[Collected data]
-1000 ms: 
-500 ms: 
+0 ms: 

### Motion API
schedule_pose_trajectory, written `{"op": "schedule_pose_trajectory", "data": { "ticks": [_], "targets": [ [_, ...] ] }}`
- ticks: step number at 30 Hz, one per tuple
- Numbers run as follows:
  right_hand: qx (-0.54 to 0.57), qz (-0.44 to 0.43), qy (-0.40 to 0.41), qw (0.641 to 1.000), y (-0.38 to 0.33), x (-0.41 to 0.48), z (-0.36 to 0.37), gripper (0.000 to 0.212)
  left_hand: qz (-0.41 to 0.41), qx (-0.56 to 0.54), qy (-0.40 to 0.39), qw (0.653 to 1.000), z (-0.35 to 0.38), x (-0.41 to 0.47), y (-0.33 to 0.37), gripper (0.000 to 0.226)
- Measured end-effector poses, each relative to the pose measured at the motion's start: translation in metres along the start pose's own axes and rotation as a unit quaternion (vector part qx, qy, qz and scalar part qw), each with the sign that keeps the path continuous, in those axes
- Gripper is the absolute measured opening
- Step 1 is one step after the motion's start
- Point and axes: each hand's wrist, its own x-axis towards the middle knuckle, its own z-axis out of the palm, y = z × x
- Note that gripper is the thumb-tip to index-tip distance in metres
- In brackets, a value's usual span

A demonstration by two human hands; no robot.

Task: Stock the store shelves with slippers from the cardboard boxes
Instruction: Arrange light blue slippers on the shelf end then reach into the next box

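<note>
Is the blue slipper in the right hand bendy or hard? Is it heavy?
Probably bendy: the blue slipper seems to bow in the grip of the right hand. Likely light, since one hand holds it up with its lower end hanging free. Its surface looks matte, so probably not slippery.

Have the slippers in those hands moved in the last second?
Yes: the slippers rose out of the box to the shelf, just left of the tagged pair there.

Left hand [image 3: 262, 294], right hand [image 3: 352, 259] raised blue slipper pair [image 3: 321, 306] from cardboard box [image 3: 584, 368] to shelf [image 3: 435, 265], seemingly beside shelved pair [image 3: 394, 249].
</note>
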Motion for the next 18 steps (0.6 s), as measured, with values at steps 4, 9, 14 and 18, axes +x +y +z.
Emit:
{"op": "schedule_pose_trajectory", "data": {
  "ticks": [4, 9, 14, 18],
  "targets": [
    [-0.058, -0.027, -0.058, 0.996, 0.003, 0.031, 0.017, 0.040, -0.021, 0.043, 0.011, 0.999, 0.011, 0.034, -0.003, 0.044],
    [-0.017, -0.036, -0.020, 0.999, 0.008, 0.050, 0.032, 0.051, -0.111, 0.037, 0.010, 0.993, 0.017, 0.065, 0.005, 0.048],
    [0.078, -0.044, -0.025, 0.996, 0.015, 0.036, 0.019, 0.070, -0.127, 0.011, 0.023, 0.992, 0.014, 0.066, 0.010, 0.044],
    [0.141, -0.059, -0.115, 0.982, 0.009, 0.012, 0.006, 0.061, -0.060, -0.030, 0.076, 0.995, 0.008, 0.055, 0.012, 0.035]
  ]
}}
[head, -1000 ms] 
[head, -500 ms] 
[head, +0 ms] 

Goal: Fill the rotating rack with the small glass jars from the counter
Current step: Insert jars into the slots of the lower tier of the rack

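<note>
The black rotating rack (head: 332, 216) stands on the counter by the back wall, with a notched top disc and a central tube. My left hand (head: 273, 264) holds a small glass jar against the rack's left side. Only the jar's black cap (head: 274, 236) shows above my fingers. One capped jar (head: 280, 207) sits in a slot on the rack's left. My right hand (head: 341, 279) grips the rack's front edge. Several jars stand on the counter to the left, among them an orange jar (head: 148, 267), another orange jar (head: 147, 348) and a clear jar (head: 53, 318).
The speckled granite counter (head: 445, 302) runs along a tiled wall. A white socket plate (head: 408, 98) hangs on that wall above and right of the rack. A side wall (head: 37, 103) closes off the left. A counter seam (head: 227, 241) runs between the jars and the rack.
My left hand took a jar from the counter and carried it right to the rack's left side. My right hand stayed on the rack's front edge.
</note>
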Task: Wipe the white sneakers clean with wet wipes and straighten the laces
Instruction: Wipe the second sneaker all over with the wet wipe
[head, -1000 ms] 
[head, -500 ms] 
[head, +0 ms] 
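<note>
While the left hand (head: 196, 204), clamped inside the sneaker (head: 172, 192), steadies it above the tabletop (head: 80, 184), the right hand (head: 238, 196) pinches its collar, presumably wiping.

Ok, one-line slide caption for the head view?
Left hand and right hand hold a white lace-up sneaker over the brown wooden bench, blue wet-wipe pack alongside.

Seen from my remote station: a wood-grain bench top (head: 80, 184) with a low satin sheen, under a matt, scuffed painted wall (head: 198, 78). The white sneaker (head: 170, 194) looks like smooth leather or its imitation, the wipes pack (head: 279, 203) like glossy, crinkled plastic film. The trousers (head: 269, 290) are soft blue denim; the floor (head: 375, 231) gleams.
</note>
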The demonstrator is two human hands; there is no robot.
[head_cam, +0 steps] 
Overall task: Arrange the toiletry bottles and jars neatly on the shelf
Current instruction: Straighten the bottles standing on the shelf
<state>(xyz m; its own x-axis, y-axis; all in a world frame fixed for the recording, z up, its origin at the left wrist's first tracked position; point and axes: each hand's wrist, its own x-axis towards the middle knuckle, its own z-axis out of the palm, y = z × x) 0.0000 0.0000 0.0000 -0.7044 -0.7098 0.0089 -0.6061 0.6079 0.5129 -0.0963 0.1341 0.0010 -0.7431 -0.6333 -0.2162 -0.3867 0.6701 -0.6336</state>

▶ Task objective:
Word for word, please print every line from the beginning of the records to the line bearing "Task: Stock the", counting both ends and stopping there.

▶ Answer below:
-1000 ms: 
-500 ms: 
+0 ms: 

### Motion API
schedule_pose_trajectory, written `{"op": "schedule_pose_trajectory", "data": { "ticks": [_], "targets": [ [_, ...] ] }}`
- ticks: step number at 30 Hz, one per tuple
- Numbers run as follows:
  right_hand: qx (-0.54 to 0.57), qz (-0.44 to 0.43), qy (-0.40 to 0.41), qw (0.641 to 1.000), y (-0.38 to 0.33), x (-0.41 to 0.48), z (-0.36 to 0.37), gripper (0.000 to 0.212)
  left_hand: qz (-0.41 to 0.41), qx (-0.56 to 0.54), qy (-0.40 to 0.39), qw (0.653 to 1.000), z (-0.35 to 0.38), x (-0.41 to 0.47), y (-0.33 to 0.37), gripper (0.000 to 0.226)
- Measured end-effector poses, each relative to the pose measured at the motion's start: translation in metres along the start pose's own axes and rotation as a unit quaternion (vector part qx, qy, qz and scalar part qw), each with the sign that keeps the path continuous, in those axes
- Gripper is the absolute measured opening
- Step 1 is one step after the motion's start
- Point and axes: each hand's wrist, its own x-axis towards the middle knuckle, its own z-axis out of the palm, y = z × x
- Note that gripper is the thumb-tip to index-tip distance in metres
- In brackets, a value's usual span

A demonstration by two human hands; no robot.

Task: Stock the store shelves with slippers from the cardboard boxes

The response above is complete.